O mercado cobra. O mercado reconhece!

Que o mundo é redondo, estamos cansados de saber. Mas algumas sutis mudanças que ocorrem no mercado às vezes passam pouco percebidas, apesar das voltas que o mundo dá.

Na década passada, brotavam as primeiras ações em massa de educação financeira no Brasil e os direitos do consumidor ainda eram pouco respeitados, inclusive no sistema financeiro que questionava o Código de Defesa do Consumidor como aplicável ao seu negócio. Então, alguns produtos foram apontados como vilões do mercado, entre eles os de capitalização. Eram a bola da vez na mira dos especialistas em defesa dos menos esclarecidos.
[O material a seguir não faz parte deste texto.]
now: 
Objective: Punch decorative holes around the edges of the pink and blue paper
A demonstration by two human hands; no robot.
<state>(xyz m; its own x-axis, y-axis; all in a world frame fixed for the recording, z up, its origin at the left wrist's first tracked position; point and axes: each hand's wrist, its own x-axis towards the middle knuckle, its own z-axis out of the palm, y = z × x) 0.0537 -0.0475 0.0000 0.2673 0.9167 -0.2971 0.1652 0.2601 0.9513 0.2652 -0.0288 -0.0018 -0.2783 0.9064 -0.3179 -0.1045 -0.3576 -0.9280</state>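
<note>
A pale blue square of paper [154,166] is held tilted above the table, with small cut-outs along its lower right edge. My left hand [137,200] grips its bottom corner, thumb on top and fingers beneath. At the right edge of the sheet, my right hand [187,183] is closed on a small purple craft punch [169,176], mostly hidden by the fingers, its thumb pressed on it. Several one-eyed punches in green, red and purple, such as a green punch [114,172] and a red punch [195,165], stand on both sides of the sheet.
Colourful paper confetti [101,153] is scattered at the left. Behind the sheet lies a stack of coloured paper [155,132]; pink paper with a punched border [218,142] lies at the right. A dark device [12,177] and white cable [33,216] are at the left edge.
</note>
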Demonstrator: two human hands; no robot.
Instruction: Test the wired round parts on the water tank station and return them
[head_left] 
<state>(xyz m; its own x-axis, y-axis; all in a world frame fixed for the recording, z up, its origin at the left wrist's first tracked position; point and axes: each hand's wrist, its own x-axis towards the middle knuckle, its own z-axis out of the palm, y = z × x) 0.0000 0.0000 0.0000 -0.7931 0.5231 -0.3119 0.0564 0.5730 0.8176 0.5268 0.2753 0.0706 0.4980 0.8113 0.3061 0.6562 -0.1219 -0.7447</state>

Não era pra menos. Mais de uma vez engrossei o coro contra bancos que faziam venda de títulos de capitalização como produto de investimento. Os motivos eram vários: apresentavam rentabilidade menor do que a poupança, muito aquém do mercado nas épocas de taxas altas; recebia-se menos capital do que o investido se o resgate fosse feito antes do prazo e o principal atrativo divulgado eram as possíveis premiações. Como aceitar isso, sabendo que a população era pouco esclarecida?

Pior: em muitas instituições, os títulos eram empurrados com venda casada de outros produtos bancários. Além da venda ser inadequada, era ilegal. Enquanto isso, bombavam títulos populares e os associados à venda de utilidades domésticas. Há pouco tempo, percebi que esse produto tinha saído do foco dos especialistas e descobri que aquele mercado cresceu muito nos últimos tempos, média de 20% ao ano. Fui atrás de mais informação e tive gratas surpresas.

A começar pela postura das instituições financeiras, que não vendem mais o produto como opção de investimento, mas como alternativa de poupança, uma correção apropriada. Segundo porque a prática de venda casada vinha causando mais prejuízos à imagem do que ganhos às instituições. Vitória da sociedade, dos consumidores. Difícil dizer que tenha desaparecido completamente essa prática, mas com certeza já não está mais na cartilha dos gerentes. Terceiro porque o cenário mudou, e parece que a favor desse produto que já foi considerado patinho feio do mercado. Considero, também, que a população hoje é melhor esclarecida e mais bem informada do que na década passada. A divulgação, sem dúvida, está mais clara, mais transparente.

Com o cenário de baixas taxas de juros que afetou até a antes intocada regra de remuneração da poupança, a diferença de rentabilidade entre os títulos de capitalização e outros produtos, embora ainda seja desfavorável, não é mais tão acentuada.

Com a “bancarização” de mais de 30 milhões de pessoas, a maioria das classes “C” e “D”, esses novos clientes trouxeram para os bancos uma realidade: brasileiro gosta de contar com a sorte para melhorar de vida. Sonha com isso. Muitos que viviam à margem do sistema financeiro encontravam nas loterias, nos títulos de capitalização populares e até no ilegal e popular jogo do bicho canais para depositar esperanças, poucas vezes correspondidas. Mas a fé na sorte falava mais forte.

Ao acessarem o sistema financeiro, muitos encontraram nos títulos de capitalização alternativa que lhes atendia o aspecto cultural, de acalentar o sonho do grande prêmio, e indiretamente passaram a direcionar parte da renda na formação de reservas de poupança, mesmo que não fosse esse o objetivo. Já me deparei com casos de pessoas cuja única forma de poupar era por meio das mensalidades da capitalização. Se era a única forma, era a melhor. Óbvio. Gente que preferia resgatar da poupança ou deixar de gastar em outra coisa para não deixar de participar dos sorteios. Gente que sabia fazer limonada! Colhia a parte boa.

Se os títulos de capitalização vêm contribuindo para isso, porque não passarmos a aceitá-los e apoiá-los como mais um componente para a formação de reservas de poupança? Continuemos cobrando transparência na venda e na divulgação. Continuemos exigindo fiscalização dos órgãos responsáveis e das entidades de classe. Mas temos que aceitar a realidade. São produtos de apelo popular e que podem, sim, contribuir para a formação de reservas de poupança e aproximar a população do sistema financeiro. Naturalmente o ser humano busca o melhor. Que seja este mais um produto para ajudar na “bancarização” e na formação de reservas. Com o tempo, e com algum dinheirinho capitalizado, muitas pessoas certamente vão buscar outras alternativas de poupança e até de investimento.

Não podemos fechar os olhos para as mudanças, muito menos para as positivas, que de alguma forma possam contribuir para o bem-estar das pessoas. E, cá para nós, que vivemos defendendo a diversificação na alocação dos recursos, que atire a primeira pedra quem nunca comprou um título de capitalização ou fez uma fezinha na loteria. Sonhar faz parte da vida!